By way of further explanation, in 12 CFR § 226.202(a) the Board said:

“Under § 226.2 (z) ‘security interest’ is defined to include confessed liens whether or not recorded * * * (b) In some of the States, confession of judgment clauses or cognovit provi *687 sions are lawful and make it possible for the holder of an obligation containing such clause or provision to record a lien on property of the obligor simply by recordation entry of judgment; the obligor is afforded no opportunity to enter a defense against such action prior to entry of the judgment. (c) * * * such clauses and provisions in those States are security interests under § 226.2(z) and for the purposes of §§ 226 * * *.9.”

Section 226.9 sets forth the requirements for rescission granted by § 125. 4

Clearly then the regulations do cover the judgment note transactions in which Charnita participated.

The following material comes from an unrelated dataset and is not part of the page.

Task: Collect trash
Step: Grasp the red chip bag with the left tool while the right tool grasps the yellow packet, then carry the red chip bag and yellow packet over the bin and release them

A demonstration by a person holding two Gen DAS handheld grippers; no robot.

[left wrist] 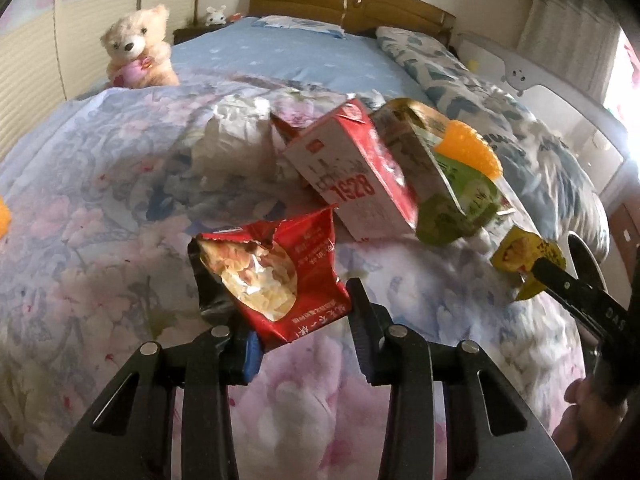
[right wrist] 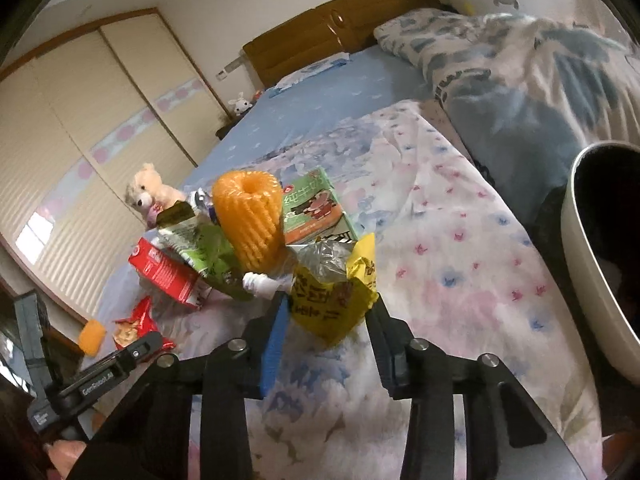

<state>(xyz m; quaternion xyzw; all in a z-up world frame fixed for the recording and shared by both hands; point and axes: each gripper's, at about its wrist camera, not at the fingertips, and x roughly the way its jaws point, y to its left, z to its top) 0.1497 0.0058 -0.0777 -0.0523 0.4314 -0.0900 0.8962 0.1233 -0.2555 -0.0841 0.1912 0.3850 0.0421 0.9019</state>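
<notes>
A red snack wrapper [left wrist: 276, 280] is seen between the 2 fingers of the left gripper [left wrist: 294, 312] at the lower centre of the left wrist view; the left finger is pressed against the wrapper's dark edge, but whether the right finger touches it cannot be told, so a firm clamp cannot be confirmed. In the right wrist view, a yellow wrapper [right wrist: 336, 300] is held between the fingers of the right gripper [right wrist: 326, 320] at the centre of the frame, both fingers lying against its sides. The rest of the trash is piled on the floral bedspread [left wrist: 100, 200] above the grippers: a red carton [left wrist: 352, 176], a green carton [left wrist: 452, 184], an orange foam net [right wrist: 250, 220] and crumpled white plastic [left wrist: 236, 144]. A teddy bear [left wrist: 138, 48] is seated at the upper left of the left wrist view. A white bin [right wrist: 592, 264] is seen at the right edge of the right wrist view.
</notes>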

We hold that the promulgation of the regulation was a reasonable exercise of the authority granted by the statute and is consonant with the discretion granted by Congress to effectuate the purposes of the Act. See Mourning v. Family Publication Service, Inc., supra; N. C. Freed Company, Inc. v. Board of Governors of Federal Reserve System and Federal Trade Commission, 473 F.2d 1210 (2nd Cir. 1973); Gardner and North Roofing and Siding Corp. v. Board of Governors of Federal Reserve System, 150 U.S.App.D.C. 329, 464 F.2d 838 (1972); cf. Douglas v. Beneficial Finance Co. of Anchorage, 469 F.2d 453 (9th Cir. 1972). As the Court said in the Freed case:

“The challenged regulation constitutes a clarification, and not an improper extension, of the statute and it therefore does not exceed the bounds of the mandate given the Board by Congress. Since the regulation is clearly consistent with the legislative purpose, it may not be overturned.” (473 F.2d page 1217)

We have little difficulty, also, in finding that the insistence of the seller that it keep possession of the deed until a certain number of payments have been made by the buyer constitutes a security interest within the meaning of the Act and the regulations. Retention of title or its indicia is one of the classic methods of protection, utilized by sellers for centuries to pressure purchasers to comply with their commitments.